The happiest place on Earth? Disney would be affected by Trump's threats to China

Disney depends on good trade relations with China; its CEO warns against alienating world’s second-largest economy

Published February 13, 2017 4:19PM (EST)

The Disney Resort in Shanghai, China.   (AP/Ng Han Guan)
The Disney Resort in Shanghai, China. (AP/Ng Han Guan)

Disney’s stake in China could be imperiled if Trump follows through on his threats

The Walt Disney Co. may be as American as, well, Mickey Mouse, but the Burbank, California, entertainment behemoth has an immense interest in keeping trade relations smooth with China. The country is rapidly becoming a major source of up-and-coming consumers who love American brands: Disney makes movies that are popular in China and two of its three major international theme parks are located there.

This relationship helps explain Disney Chairman and CEO Bob Iger’s warning to President Donald Trump about the damage the president’s trade policy could wreak, should he deal carelessly with the world’s second-largest economy.

"An all-out trade war with China would be damaging to Disney’s business and to business in general,” he said last Tuesday on CNBC’s “Fast Money.” “We have to be very careful" about that.

Trump has blamed China for many of America’s woes and accused Beijing of manipulating its currency in order to artificially suppress the value of the yuan. This, Trump has said, has kept the prices of Chinese goods artificially low, resulting in a massive $347 billion trade deficit for the U.S. side in its relationship with China.

The president has threatened to levy a 45 percent tariff on Chinese imports. Retaliatory tariffs on China's part probably ensue, and China could also dispute the measure to the World Trade Organization and create administrative barriers for U.S. companies doing business in China, which recently accused an unnamed automaker of monopolistic behavior.

A trade war with China sparked by U.S. protectionism would also lead to a rise in anti-American sentiment in China and revenue-shattering boycotts by Chinese consumers of U.S. goods. That's what Japanese automakers Honda and Toyota experienced in 2012 during a diplomatic flare-up between Japan and China over a territorial dispute in the East China Sea, when Chinese customers boycotted Japanese automakers.

Regardless of rhetoric, Disney opened its massive $3.7 billion Shanghai Disney Resort in June under a joint venture with a Chinese investment company and has operated a smaller park in Hong Kong since 2005. The Shanghai resort was packed to full capacity during the recent weeklong Chinese Spring Festival, Iger said.

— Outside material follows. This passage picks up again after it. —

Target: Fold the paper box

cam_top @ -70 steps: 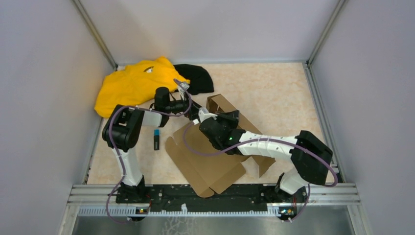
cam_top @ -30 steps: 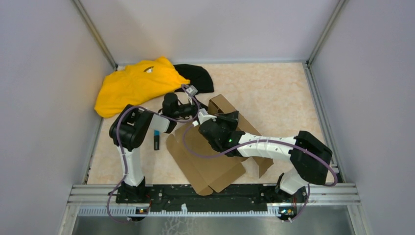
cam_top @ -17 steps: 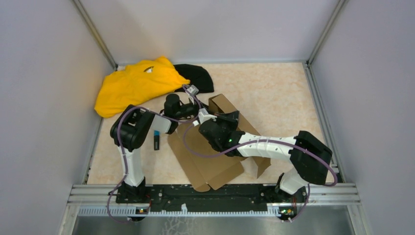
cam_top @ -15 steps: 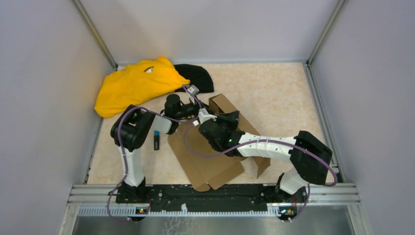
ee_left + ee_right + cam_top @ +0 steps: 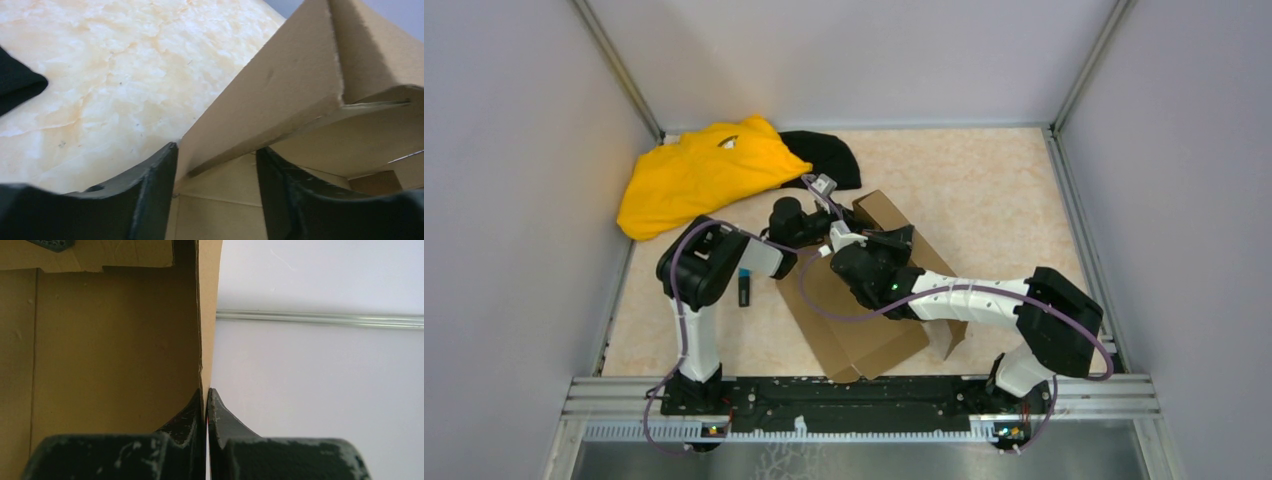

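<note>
Between my left claw's (image 5: 216,170) parted jaws stands a raised wall of the paper box (image 5: 280,95); whether they squeeze it I cannot tell. My right claw (image 5: 206,405) pinches a box edge tight.

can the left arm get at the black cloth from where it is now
Probably yes. The black cloth lies just past the left gripper, with bare table between them. But its jaws straddle a flap of the paper box, so it would likely have to back off that first.
</note>
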Robot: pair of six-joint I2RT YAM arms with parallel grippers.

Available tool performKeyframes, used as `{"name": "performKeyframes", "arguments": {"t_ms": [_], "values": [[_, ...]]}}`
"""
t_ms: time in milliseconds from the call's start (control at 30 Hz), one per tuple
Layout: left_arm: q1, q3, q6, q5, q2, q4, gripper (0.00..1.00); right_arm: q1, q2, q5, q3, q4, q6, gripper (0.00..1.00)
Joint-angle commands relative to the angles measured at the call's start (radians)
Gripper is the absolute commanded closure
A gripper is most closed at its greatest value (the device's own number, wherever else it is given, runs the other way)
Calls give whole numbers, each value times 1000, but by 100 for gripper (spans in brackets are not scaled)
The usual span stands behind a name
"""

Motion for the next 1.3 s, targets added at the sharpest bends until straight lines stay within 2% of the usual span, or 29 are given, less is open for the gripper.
{"name": "performKeyframes", "arguments": {"t_ms": [0,133,300,633,900,1133,1267], "values": [[1,29,14,-133,17,70,45,20,2,-98,-12,21,48,100],[0,49,-4,-135,45,95,55,19,2,-115,-16,7,75,100],[-2,61,-10,-181,56,91,72,17,0,-138,-16,-17,109,100],[-39,71,-13,-346,35,34,74,7,-3,-164,-14,-75,189,100],[-77,62,-43,-569,19,-19,74,7,-2,-176,1,-135,263,100],[-104,29,-31,-687,1,-28,74,4,-1,-177,58,-196,335,87],[-137,3,26,-767,-33,-18,73,-2,8,-183,97,-245,372,86]]}}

“Shanghai Disney Resort is off to a strong start,” Disney Chief Financial Officer Christine McCarthy said during a quarterly conference call with investors on Tuesday. “We are very encouraged by what we're seeing there so far.”

Disney earned slightly less profits and revenue in the last three months of 2016, compared with the same period of the previous year. But notably income from the company’s international theme parks increased $274 million to $4.56 billion in the last three months of the year compared with the same period in 2015, thanks to the new Shanghai business.

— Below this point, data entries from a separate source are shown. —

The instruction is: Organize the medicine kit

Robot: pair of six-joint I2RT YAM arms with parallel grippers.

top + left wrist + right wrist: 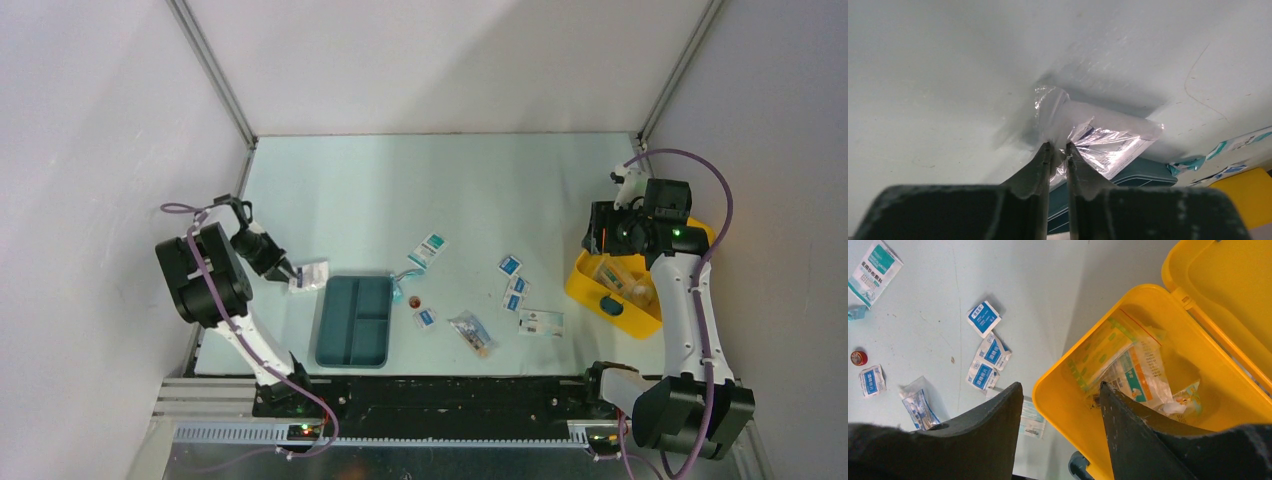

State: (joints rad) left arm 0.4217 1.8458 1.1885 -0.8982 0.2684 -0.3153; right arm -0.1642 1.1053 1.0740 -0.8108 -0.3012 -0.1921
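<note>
The medicine kit point(590, 285), a bright-yellow case with its lid open, stands at the right; it also shows in the right wrist view point(1148, 305) with plastic packets inside point(1128, 365). My right gripper point(607, 232) point(1060, 390) is open and empty above the kit's left rim. My left gripper point(290, 272) point(1058, 147) is shut on the edge of a clear plastic packet point(310, 275) point(1098, 140), held just left of the dark-teal divided tray point(355, 320).
Loose white-and-blue packets point(512, 285) lie between the tray and the kit, with a teal-printed packet point(428, 250), a clear bag point(472, 332), a flat white packet point(541, 322) and a small red cap point(416, 300). White walls close in left, right and back.
</note>
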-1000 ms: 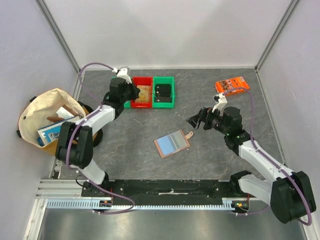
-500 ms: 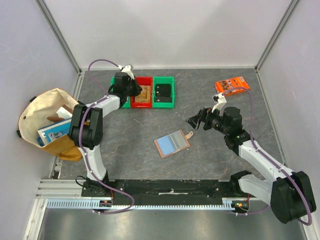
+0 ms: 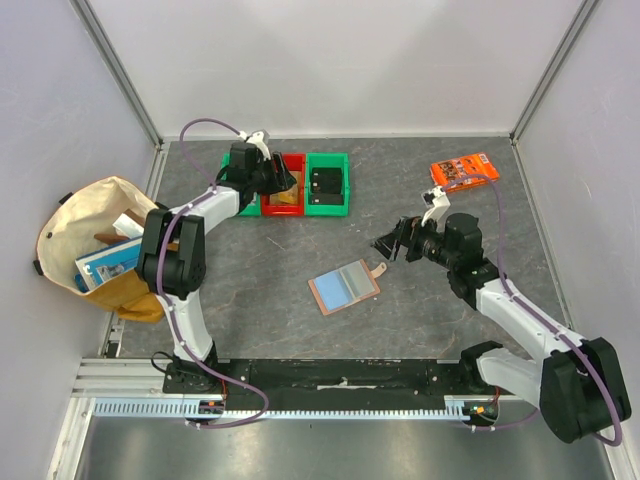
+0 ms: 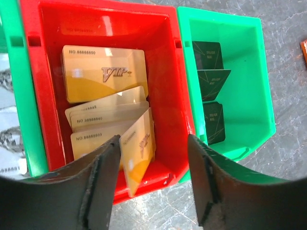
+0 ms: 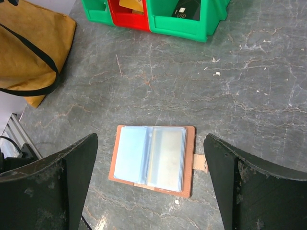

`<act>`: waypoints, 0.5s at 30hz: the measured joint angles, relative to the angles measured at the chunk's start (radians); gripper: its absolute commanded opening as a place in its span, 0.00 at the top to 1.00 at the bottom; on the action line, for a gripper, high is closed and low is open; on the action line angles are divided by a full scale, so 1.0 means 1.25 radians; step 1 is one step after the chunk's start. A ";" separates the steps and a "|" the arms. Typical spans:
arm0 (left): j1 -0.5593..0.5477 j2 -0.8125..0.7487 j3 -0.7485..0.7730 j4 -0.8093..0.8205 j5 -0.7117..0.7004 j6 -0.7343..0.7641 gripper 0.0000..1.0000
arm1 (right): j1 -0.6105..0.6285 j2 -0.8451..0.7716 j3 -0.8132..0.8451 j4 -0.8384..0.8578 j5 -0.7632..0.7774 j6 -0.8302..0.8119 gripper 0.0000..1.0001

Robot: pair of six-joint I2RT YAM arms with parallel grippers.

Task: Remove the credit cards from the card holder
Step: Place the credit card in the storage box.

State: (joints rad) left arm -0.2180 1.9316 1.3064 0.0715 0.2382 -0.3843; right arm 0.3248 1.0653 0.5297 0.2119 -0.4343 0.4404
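1. The left gripper [image 4: 152,143] hung over the red bin [image 4: 96,24], jaws apart and gripping nothing.
2. Gold credit cards [image 4: 103,72] lay stacked in the red bin (one leaned tilted at its near end). Black credit cards [image 4: 211,81] sat in the green bin [image 4: 230,38] touching the red bin's right side.
3. The card holder [image 5: 151,160] lay open on the counter [image 5: 249,96], well apart from the red bin.
4. The right gripper [image 5: 149,139], wide open and empty, hovered farther from the red bin.

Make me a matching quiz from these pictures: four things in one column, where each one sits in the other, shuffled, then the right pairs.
1. gold cards
2. black cards
3. card holder
4. orange packet

A. lying open on the table
B. in the red bin
C. near the table's far right corner
D. in the green bin right of the red bin

Pairs: 1-B, 2-D, 3-A, 4-C
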 measured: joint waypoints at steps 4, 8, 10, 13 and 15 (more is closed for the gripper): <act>0.000 -0.027 0.002 -0.063 -0.016 0.009 0.32 | 0.000 0.014 0.000 -0.002 -0.013 0.000 0.02; -0.002 -0.115 0.001 -0.133 -0.044 0.022 0.32 | 0.000 0.047 0.000 -0.005 -0.034 -0.003 0.02; -0.005 -0.174 0.001 -0.154 -0.060 0.024 0.31 | 0.000 0.062 0.000 -0.007 -0.042 -0.002 0.02; -0.020 -0.291 -0.022 -0.164 -0.082 0.025 0.31 | 0.000 0.075 0.000 -0.009 -0.052 -0.002 0.02; -0.034 -0.364 -0.041 -0.166 -0.094 0.025 0.31 | 0.000 0.076 0.000 -0.009 -0.053 -0.001 0.02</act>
State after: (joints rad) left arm -0.2604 1.4769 1.2552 -0.1356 0.1211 -0.3531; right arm 0.3252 1.1606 0.5297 0.2008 -0.5007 0.4389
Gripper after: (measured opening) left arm 0.689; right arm 0.982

With so much money to be made from China’s gradual shift from an industrial-based economy to a consumer one like that of the U.S., Trump may be simply pulling one of his “Art of the Deal” routines of loud hardball tactics. The president has recently tempered his harsh rhetoric against China and pulled back from the type of rhetoric he had deployed during his presidential campaign to appeal to his nationalist base.

The president sent a note to China's president, Xi Jinping, his first direct communication with him, in the hopes of developing a “constructive relationship” with China, White House Press Secretary Sean Spicer said during a press briefing on Thursday.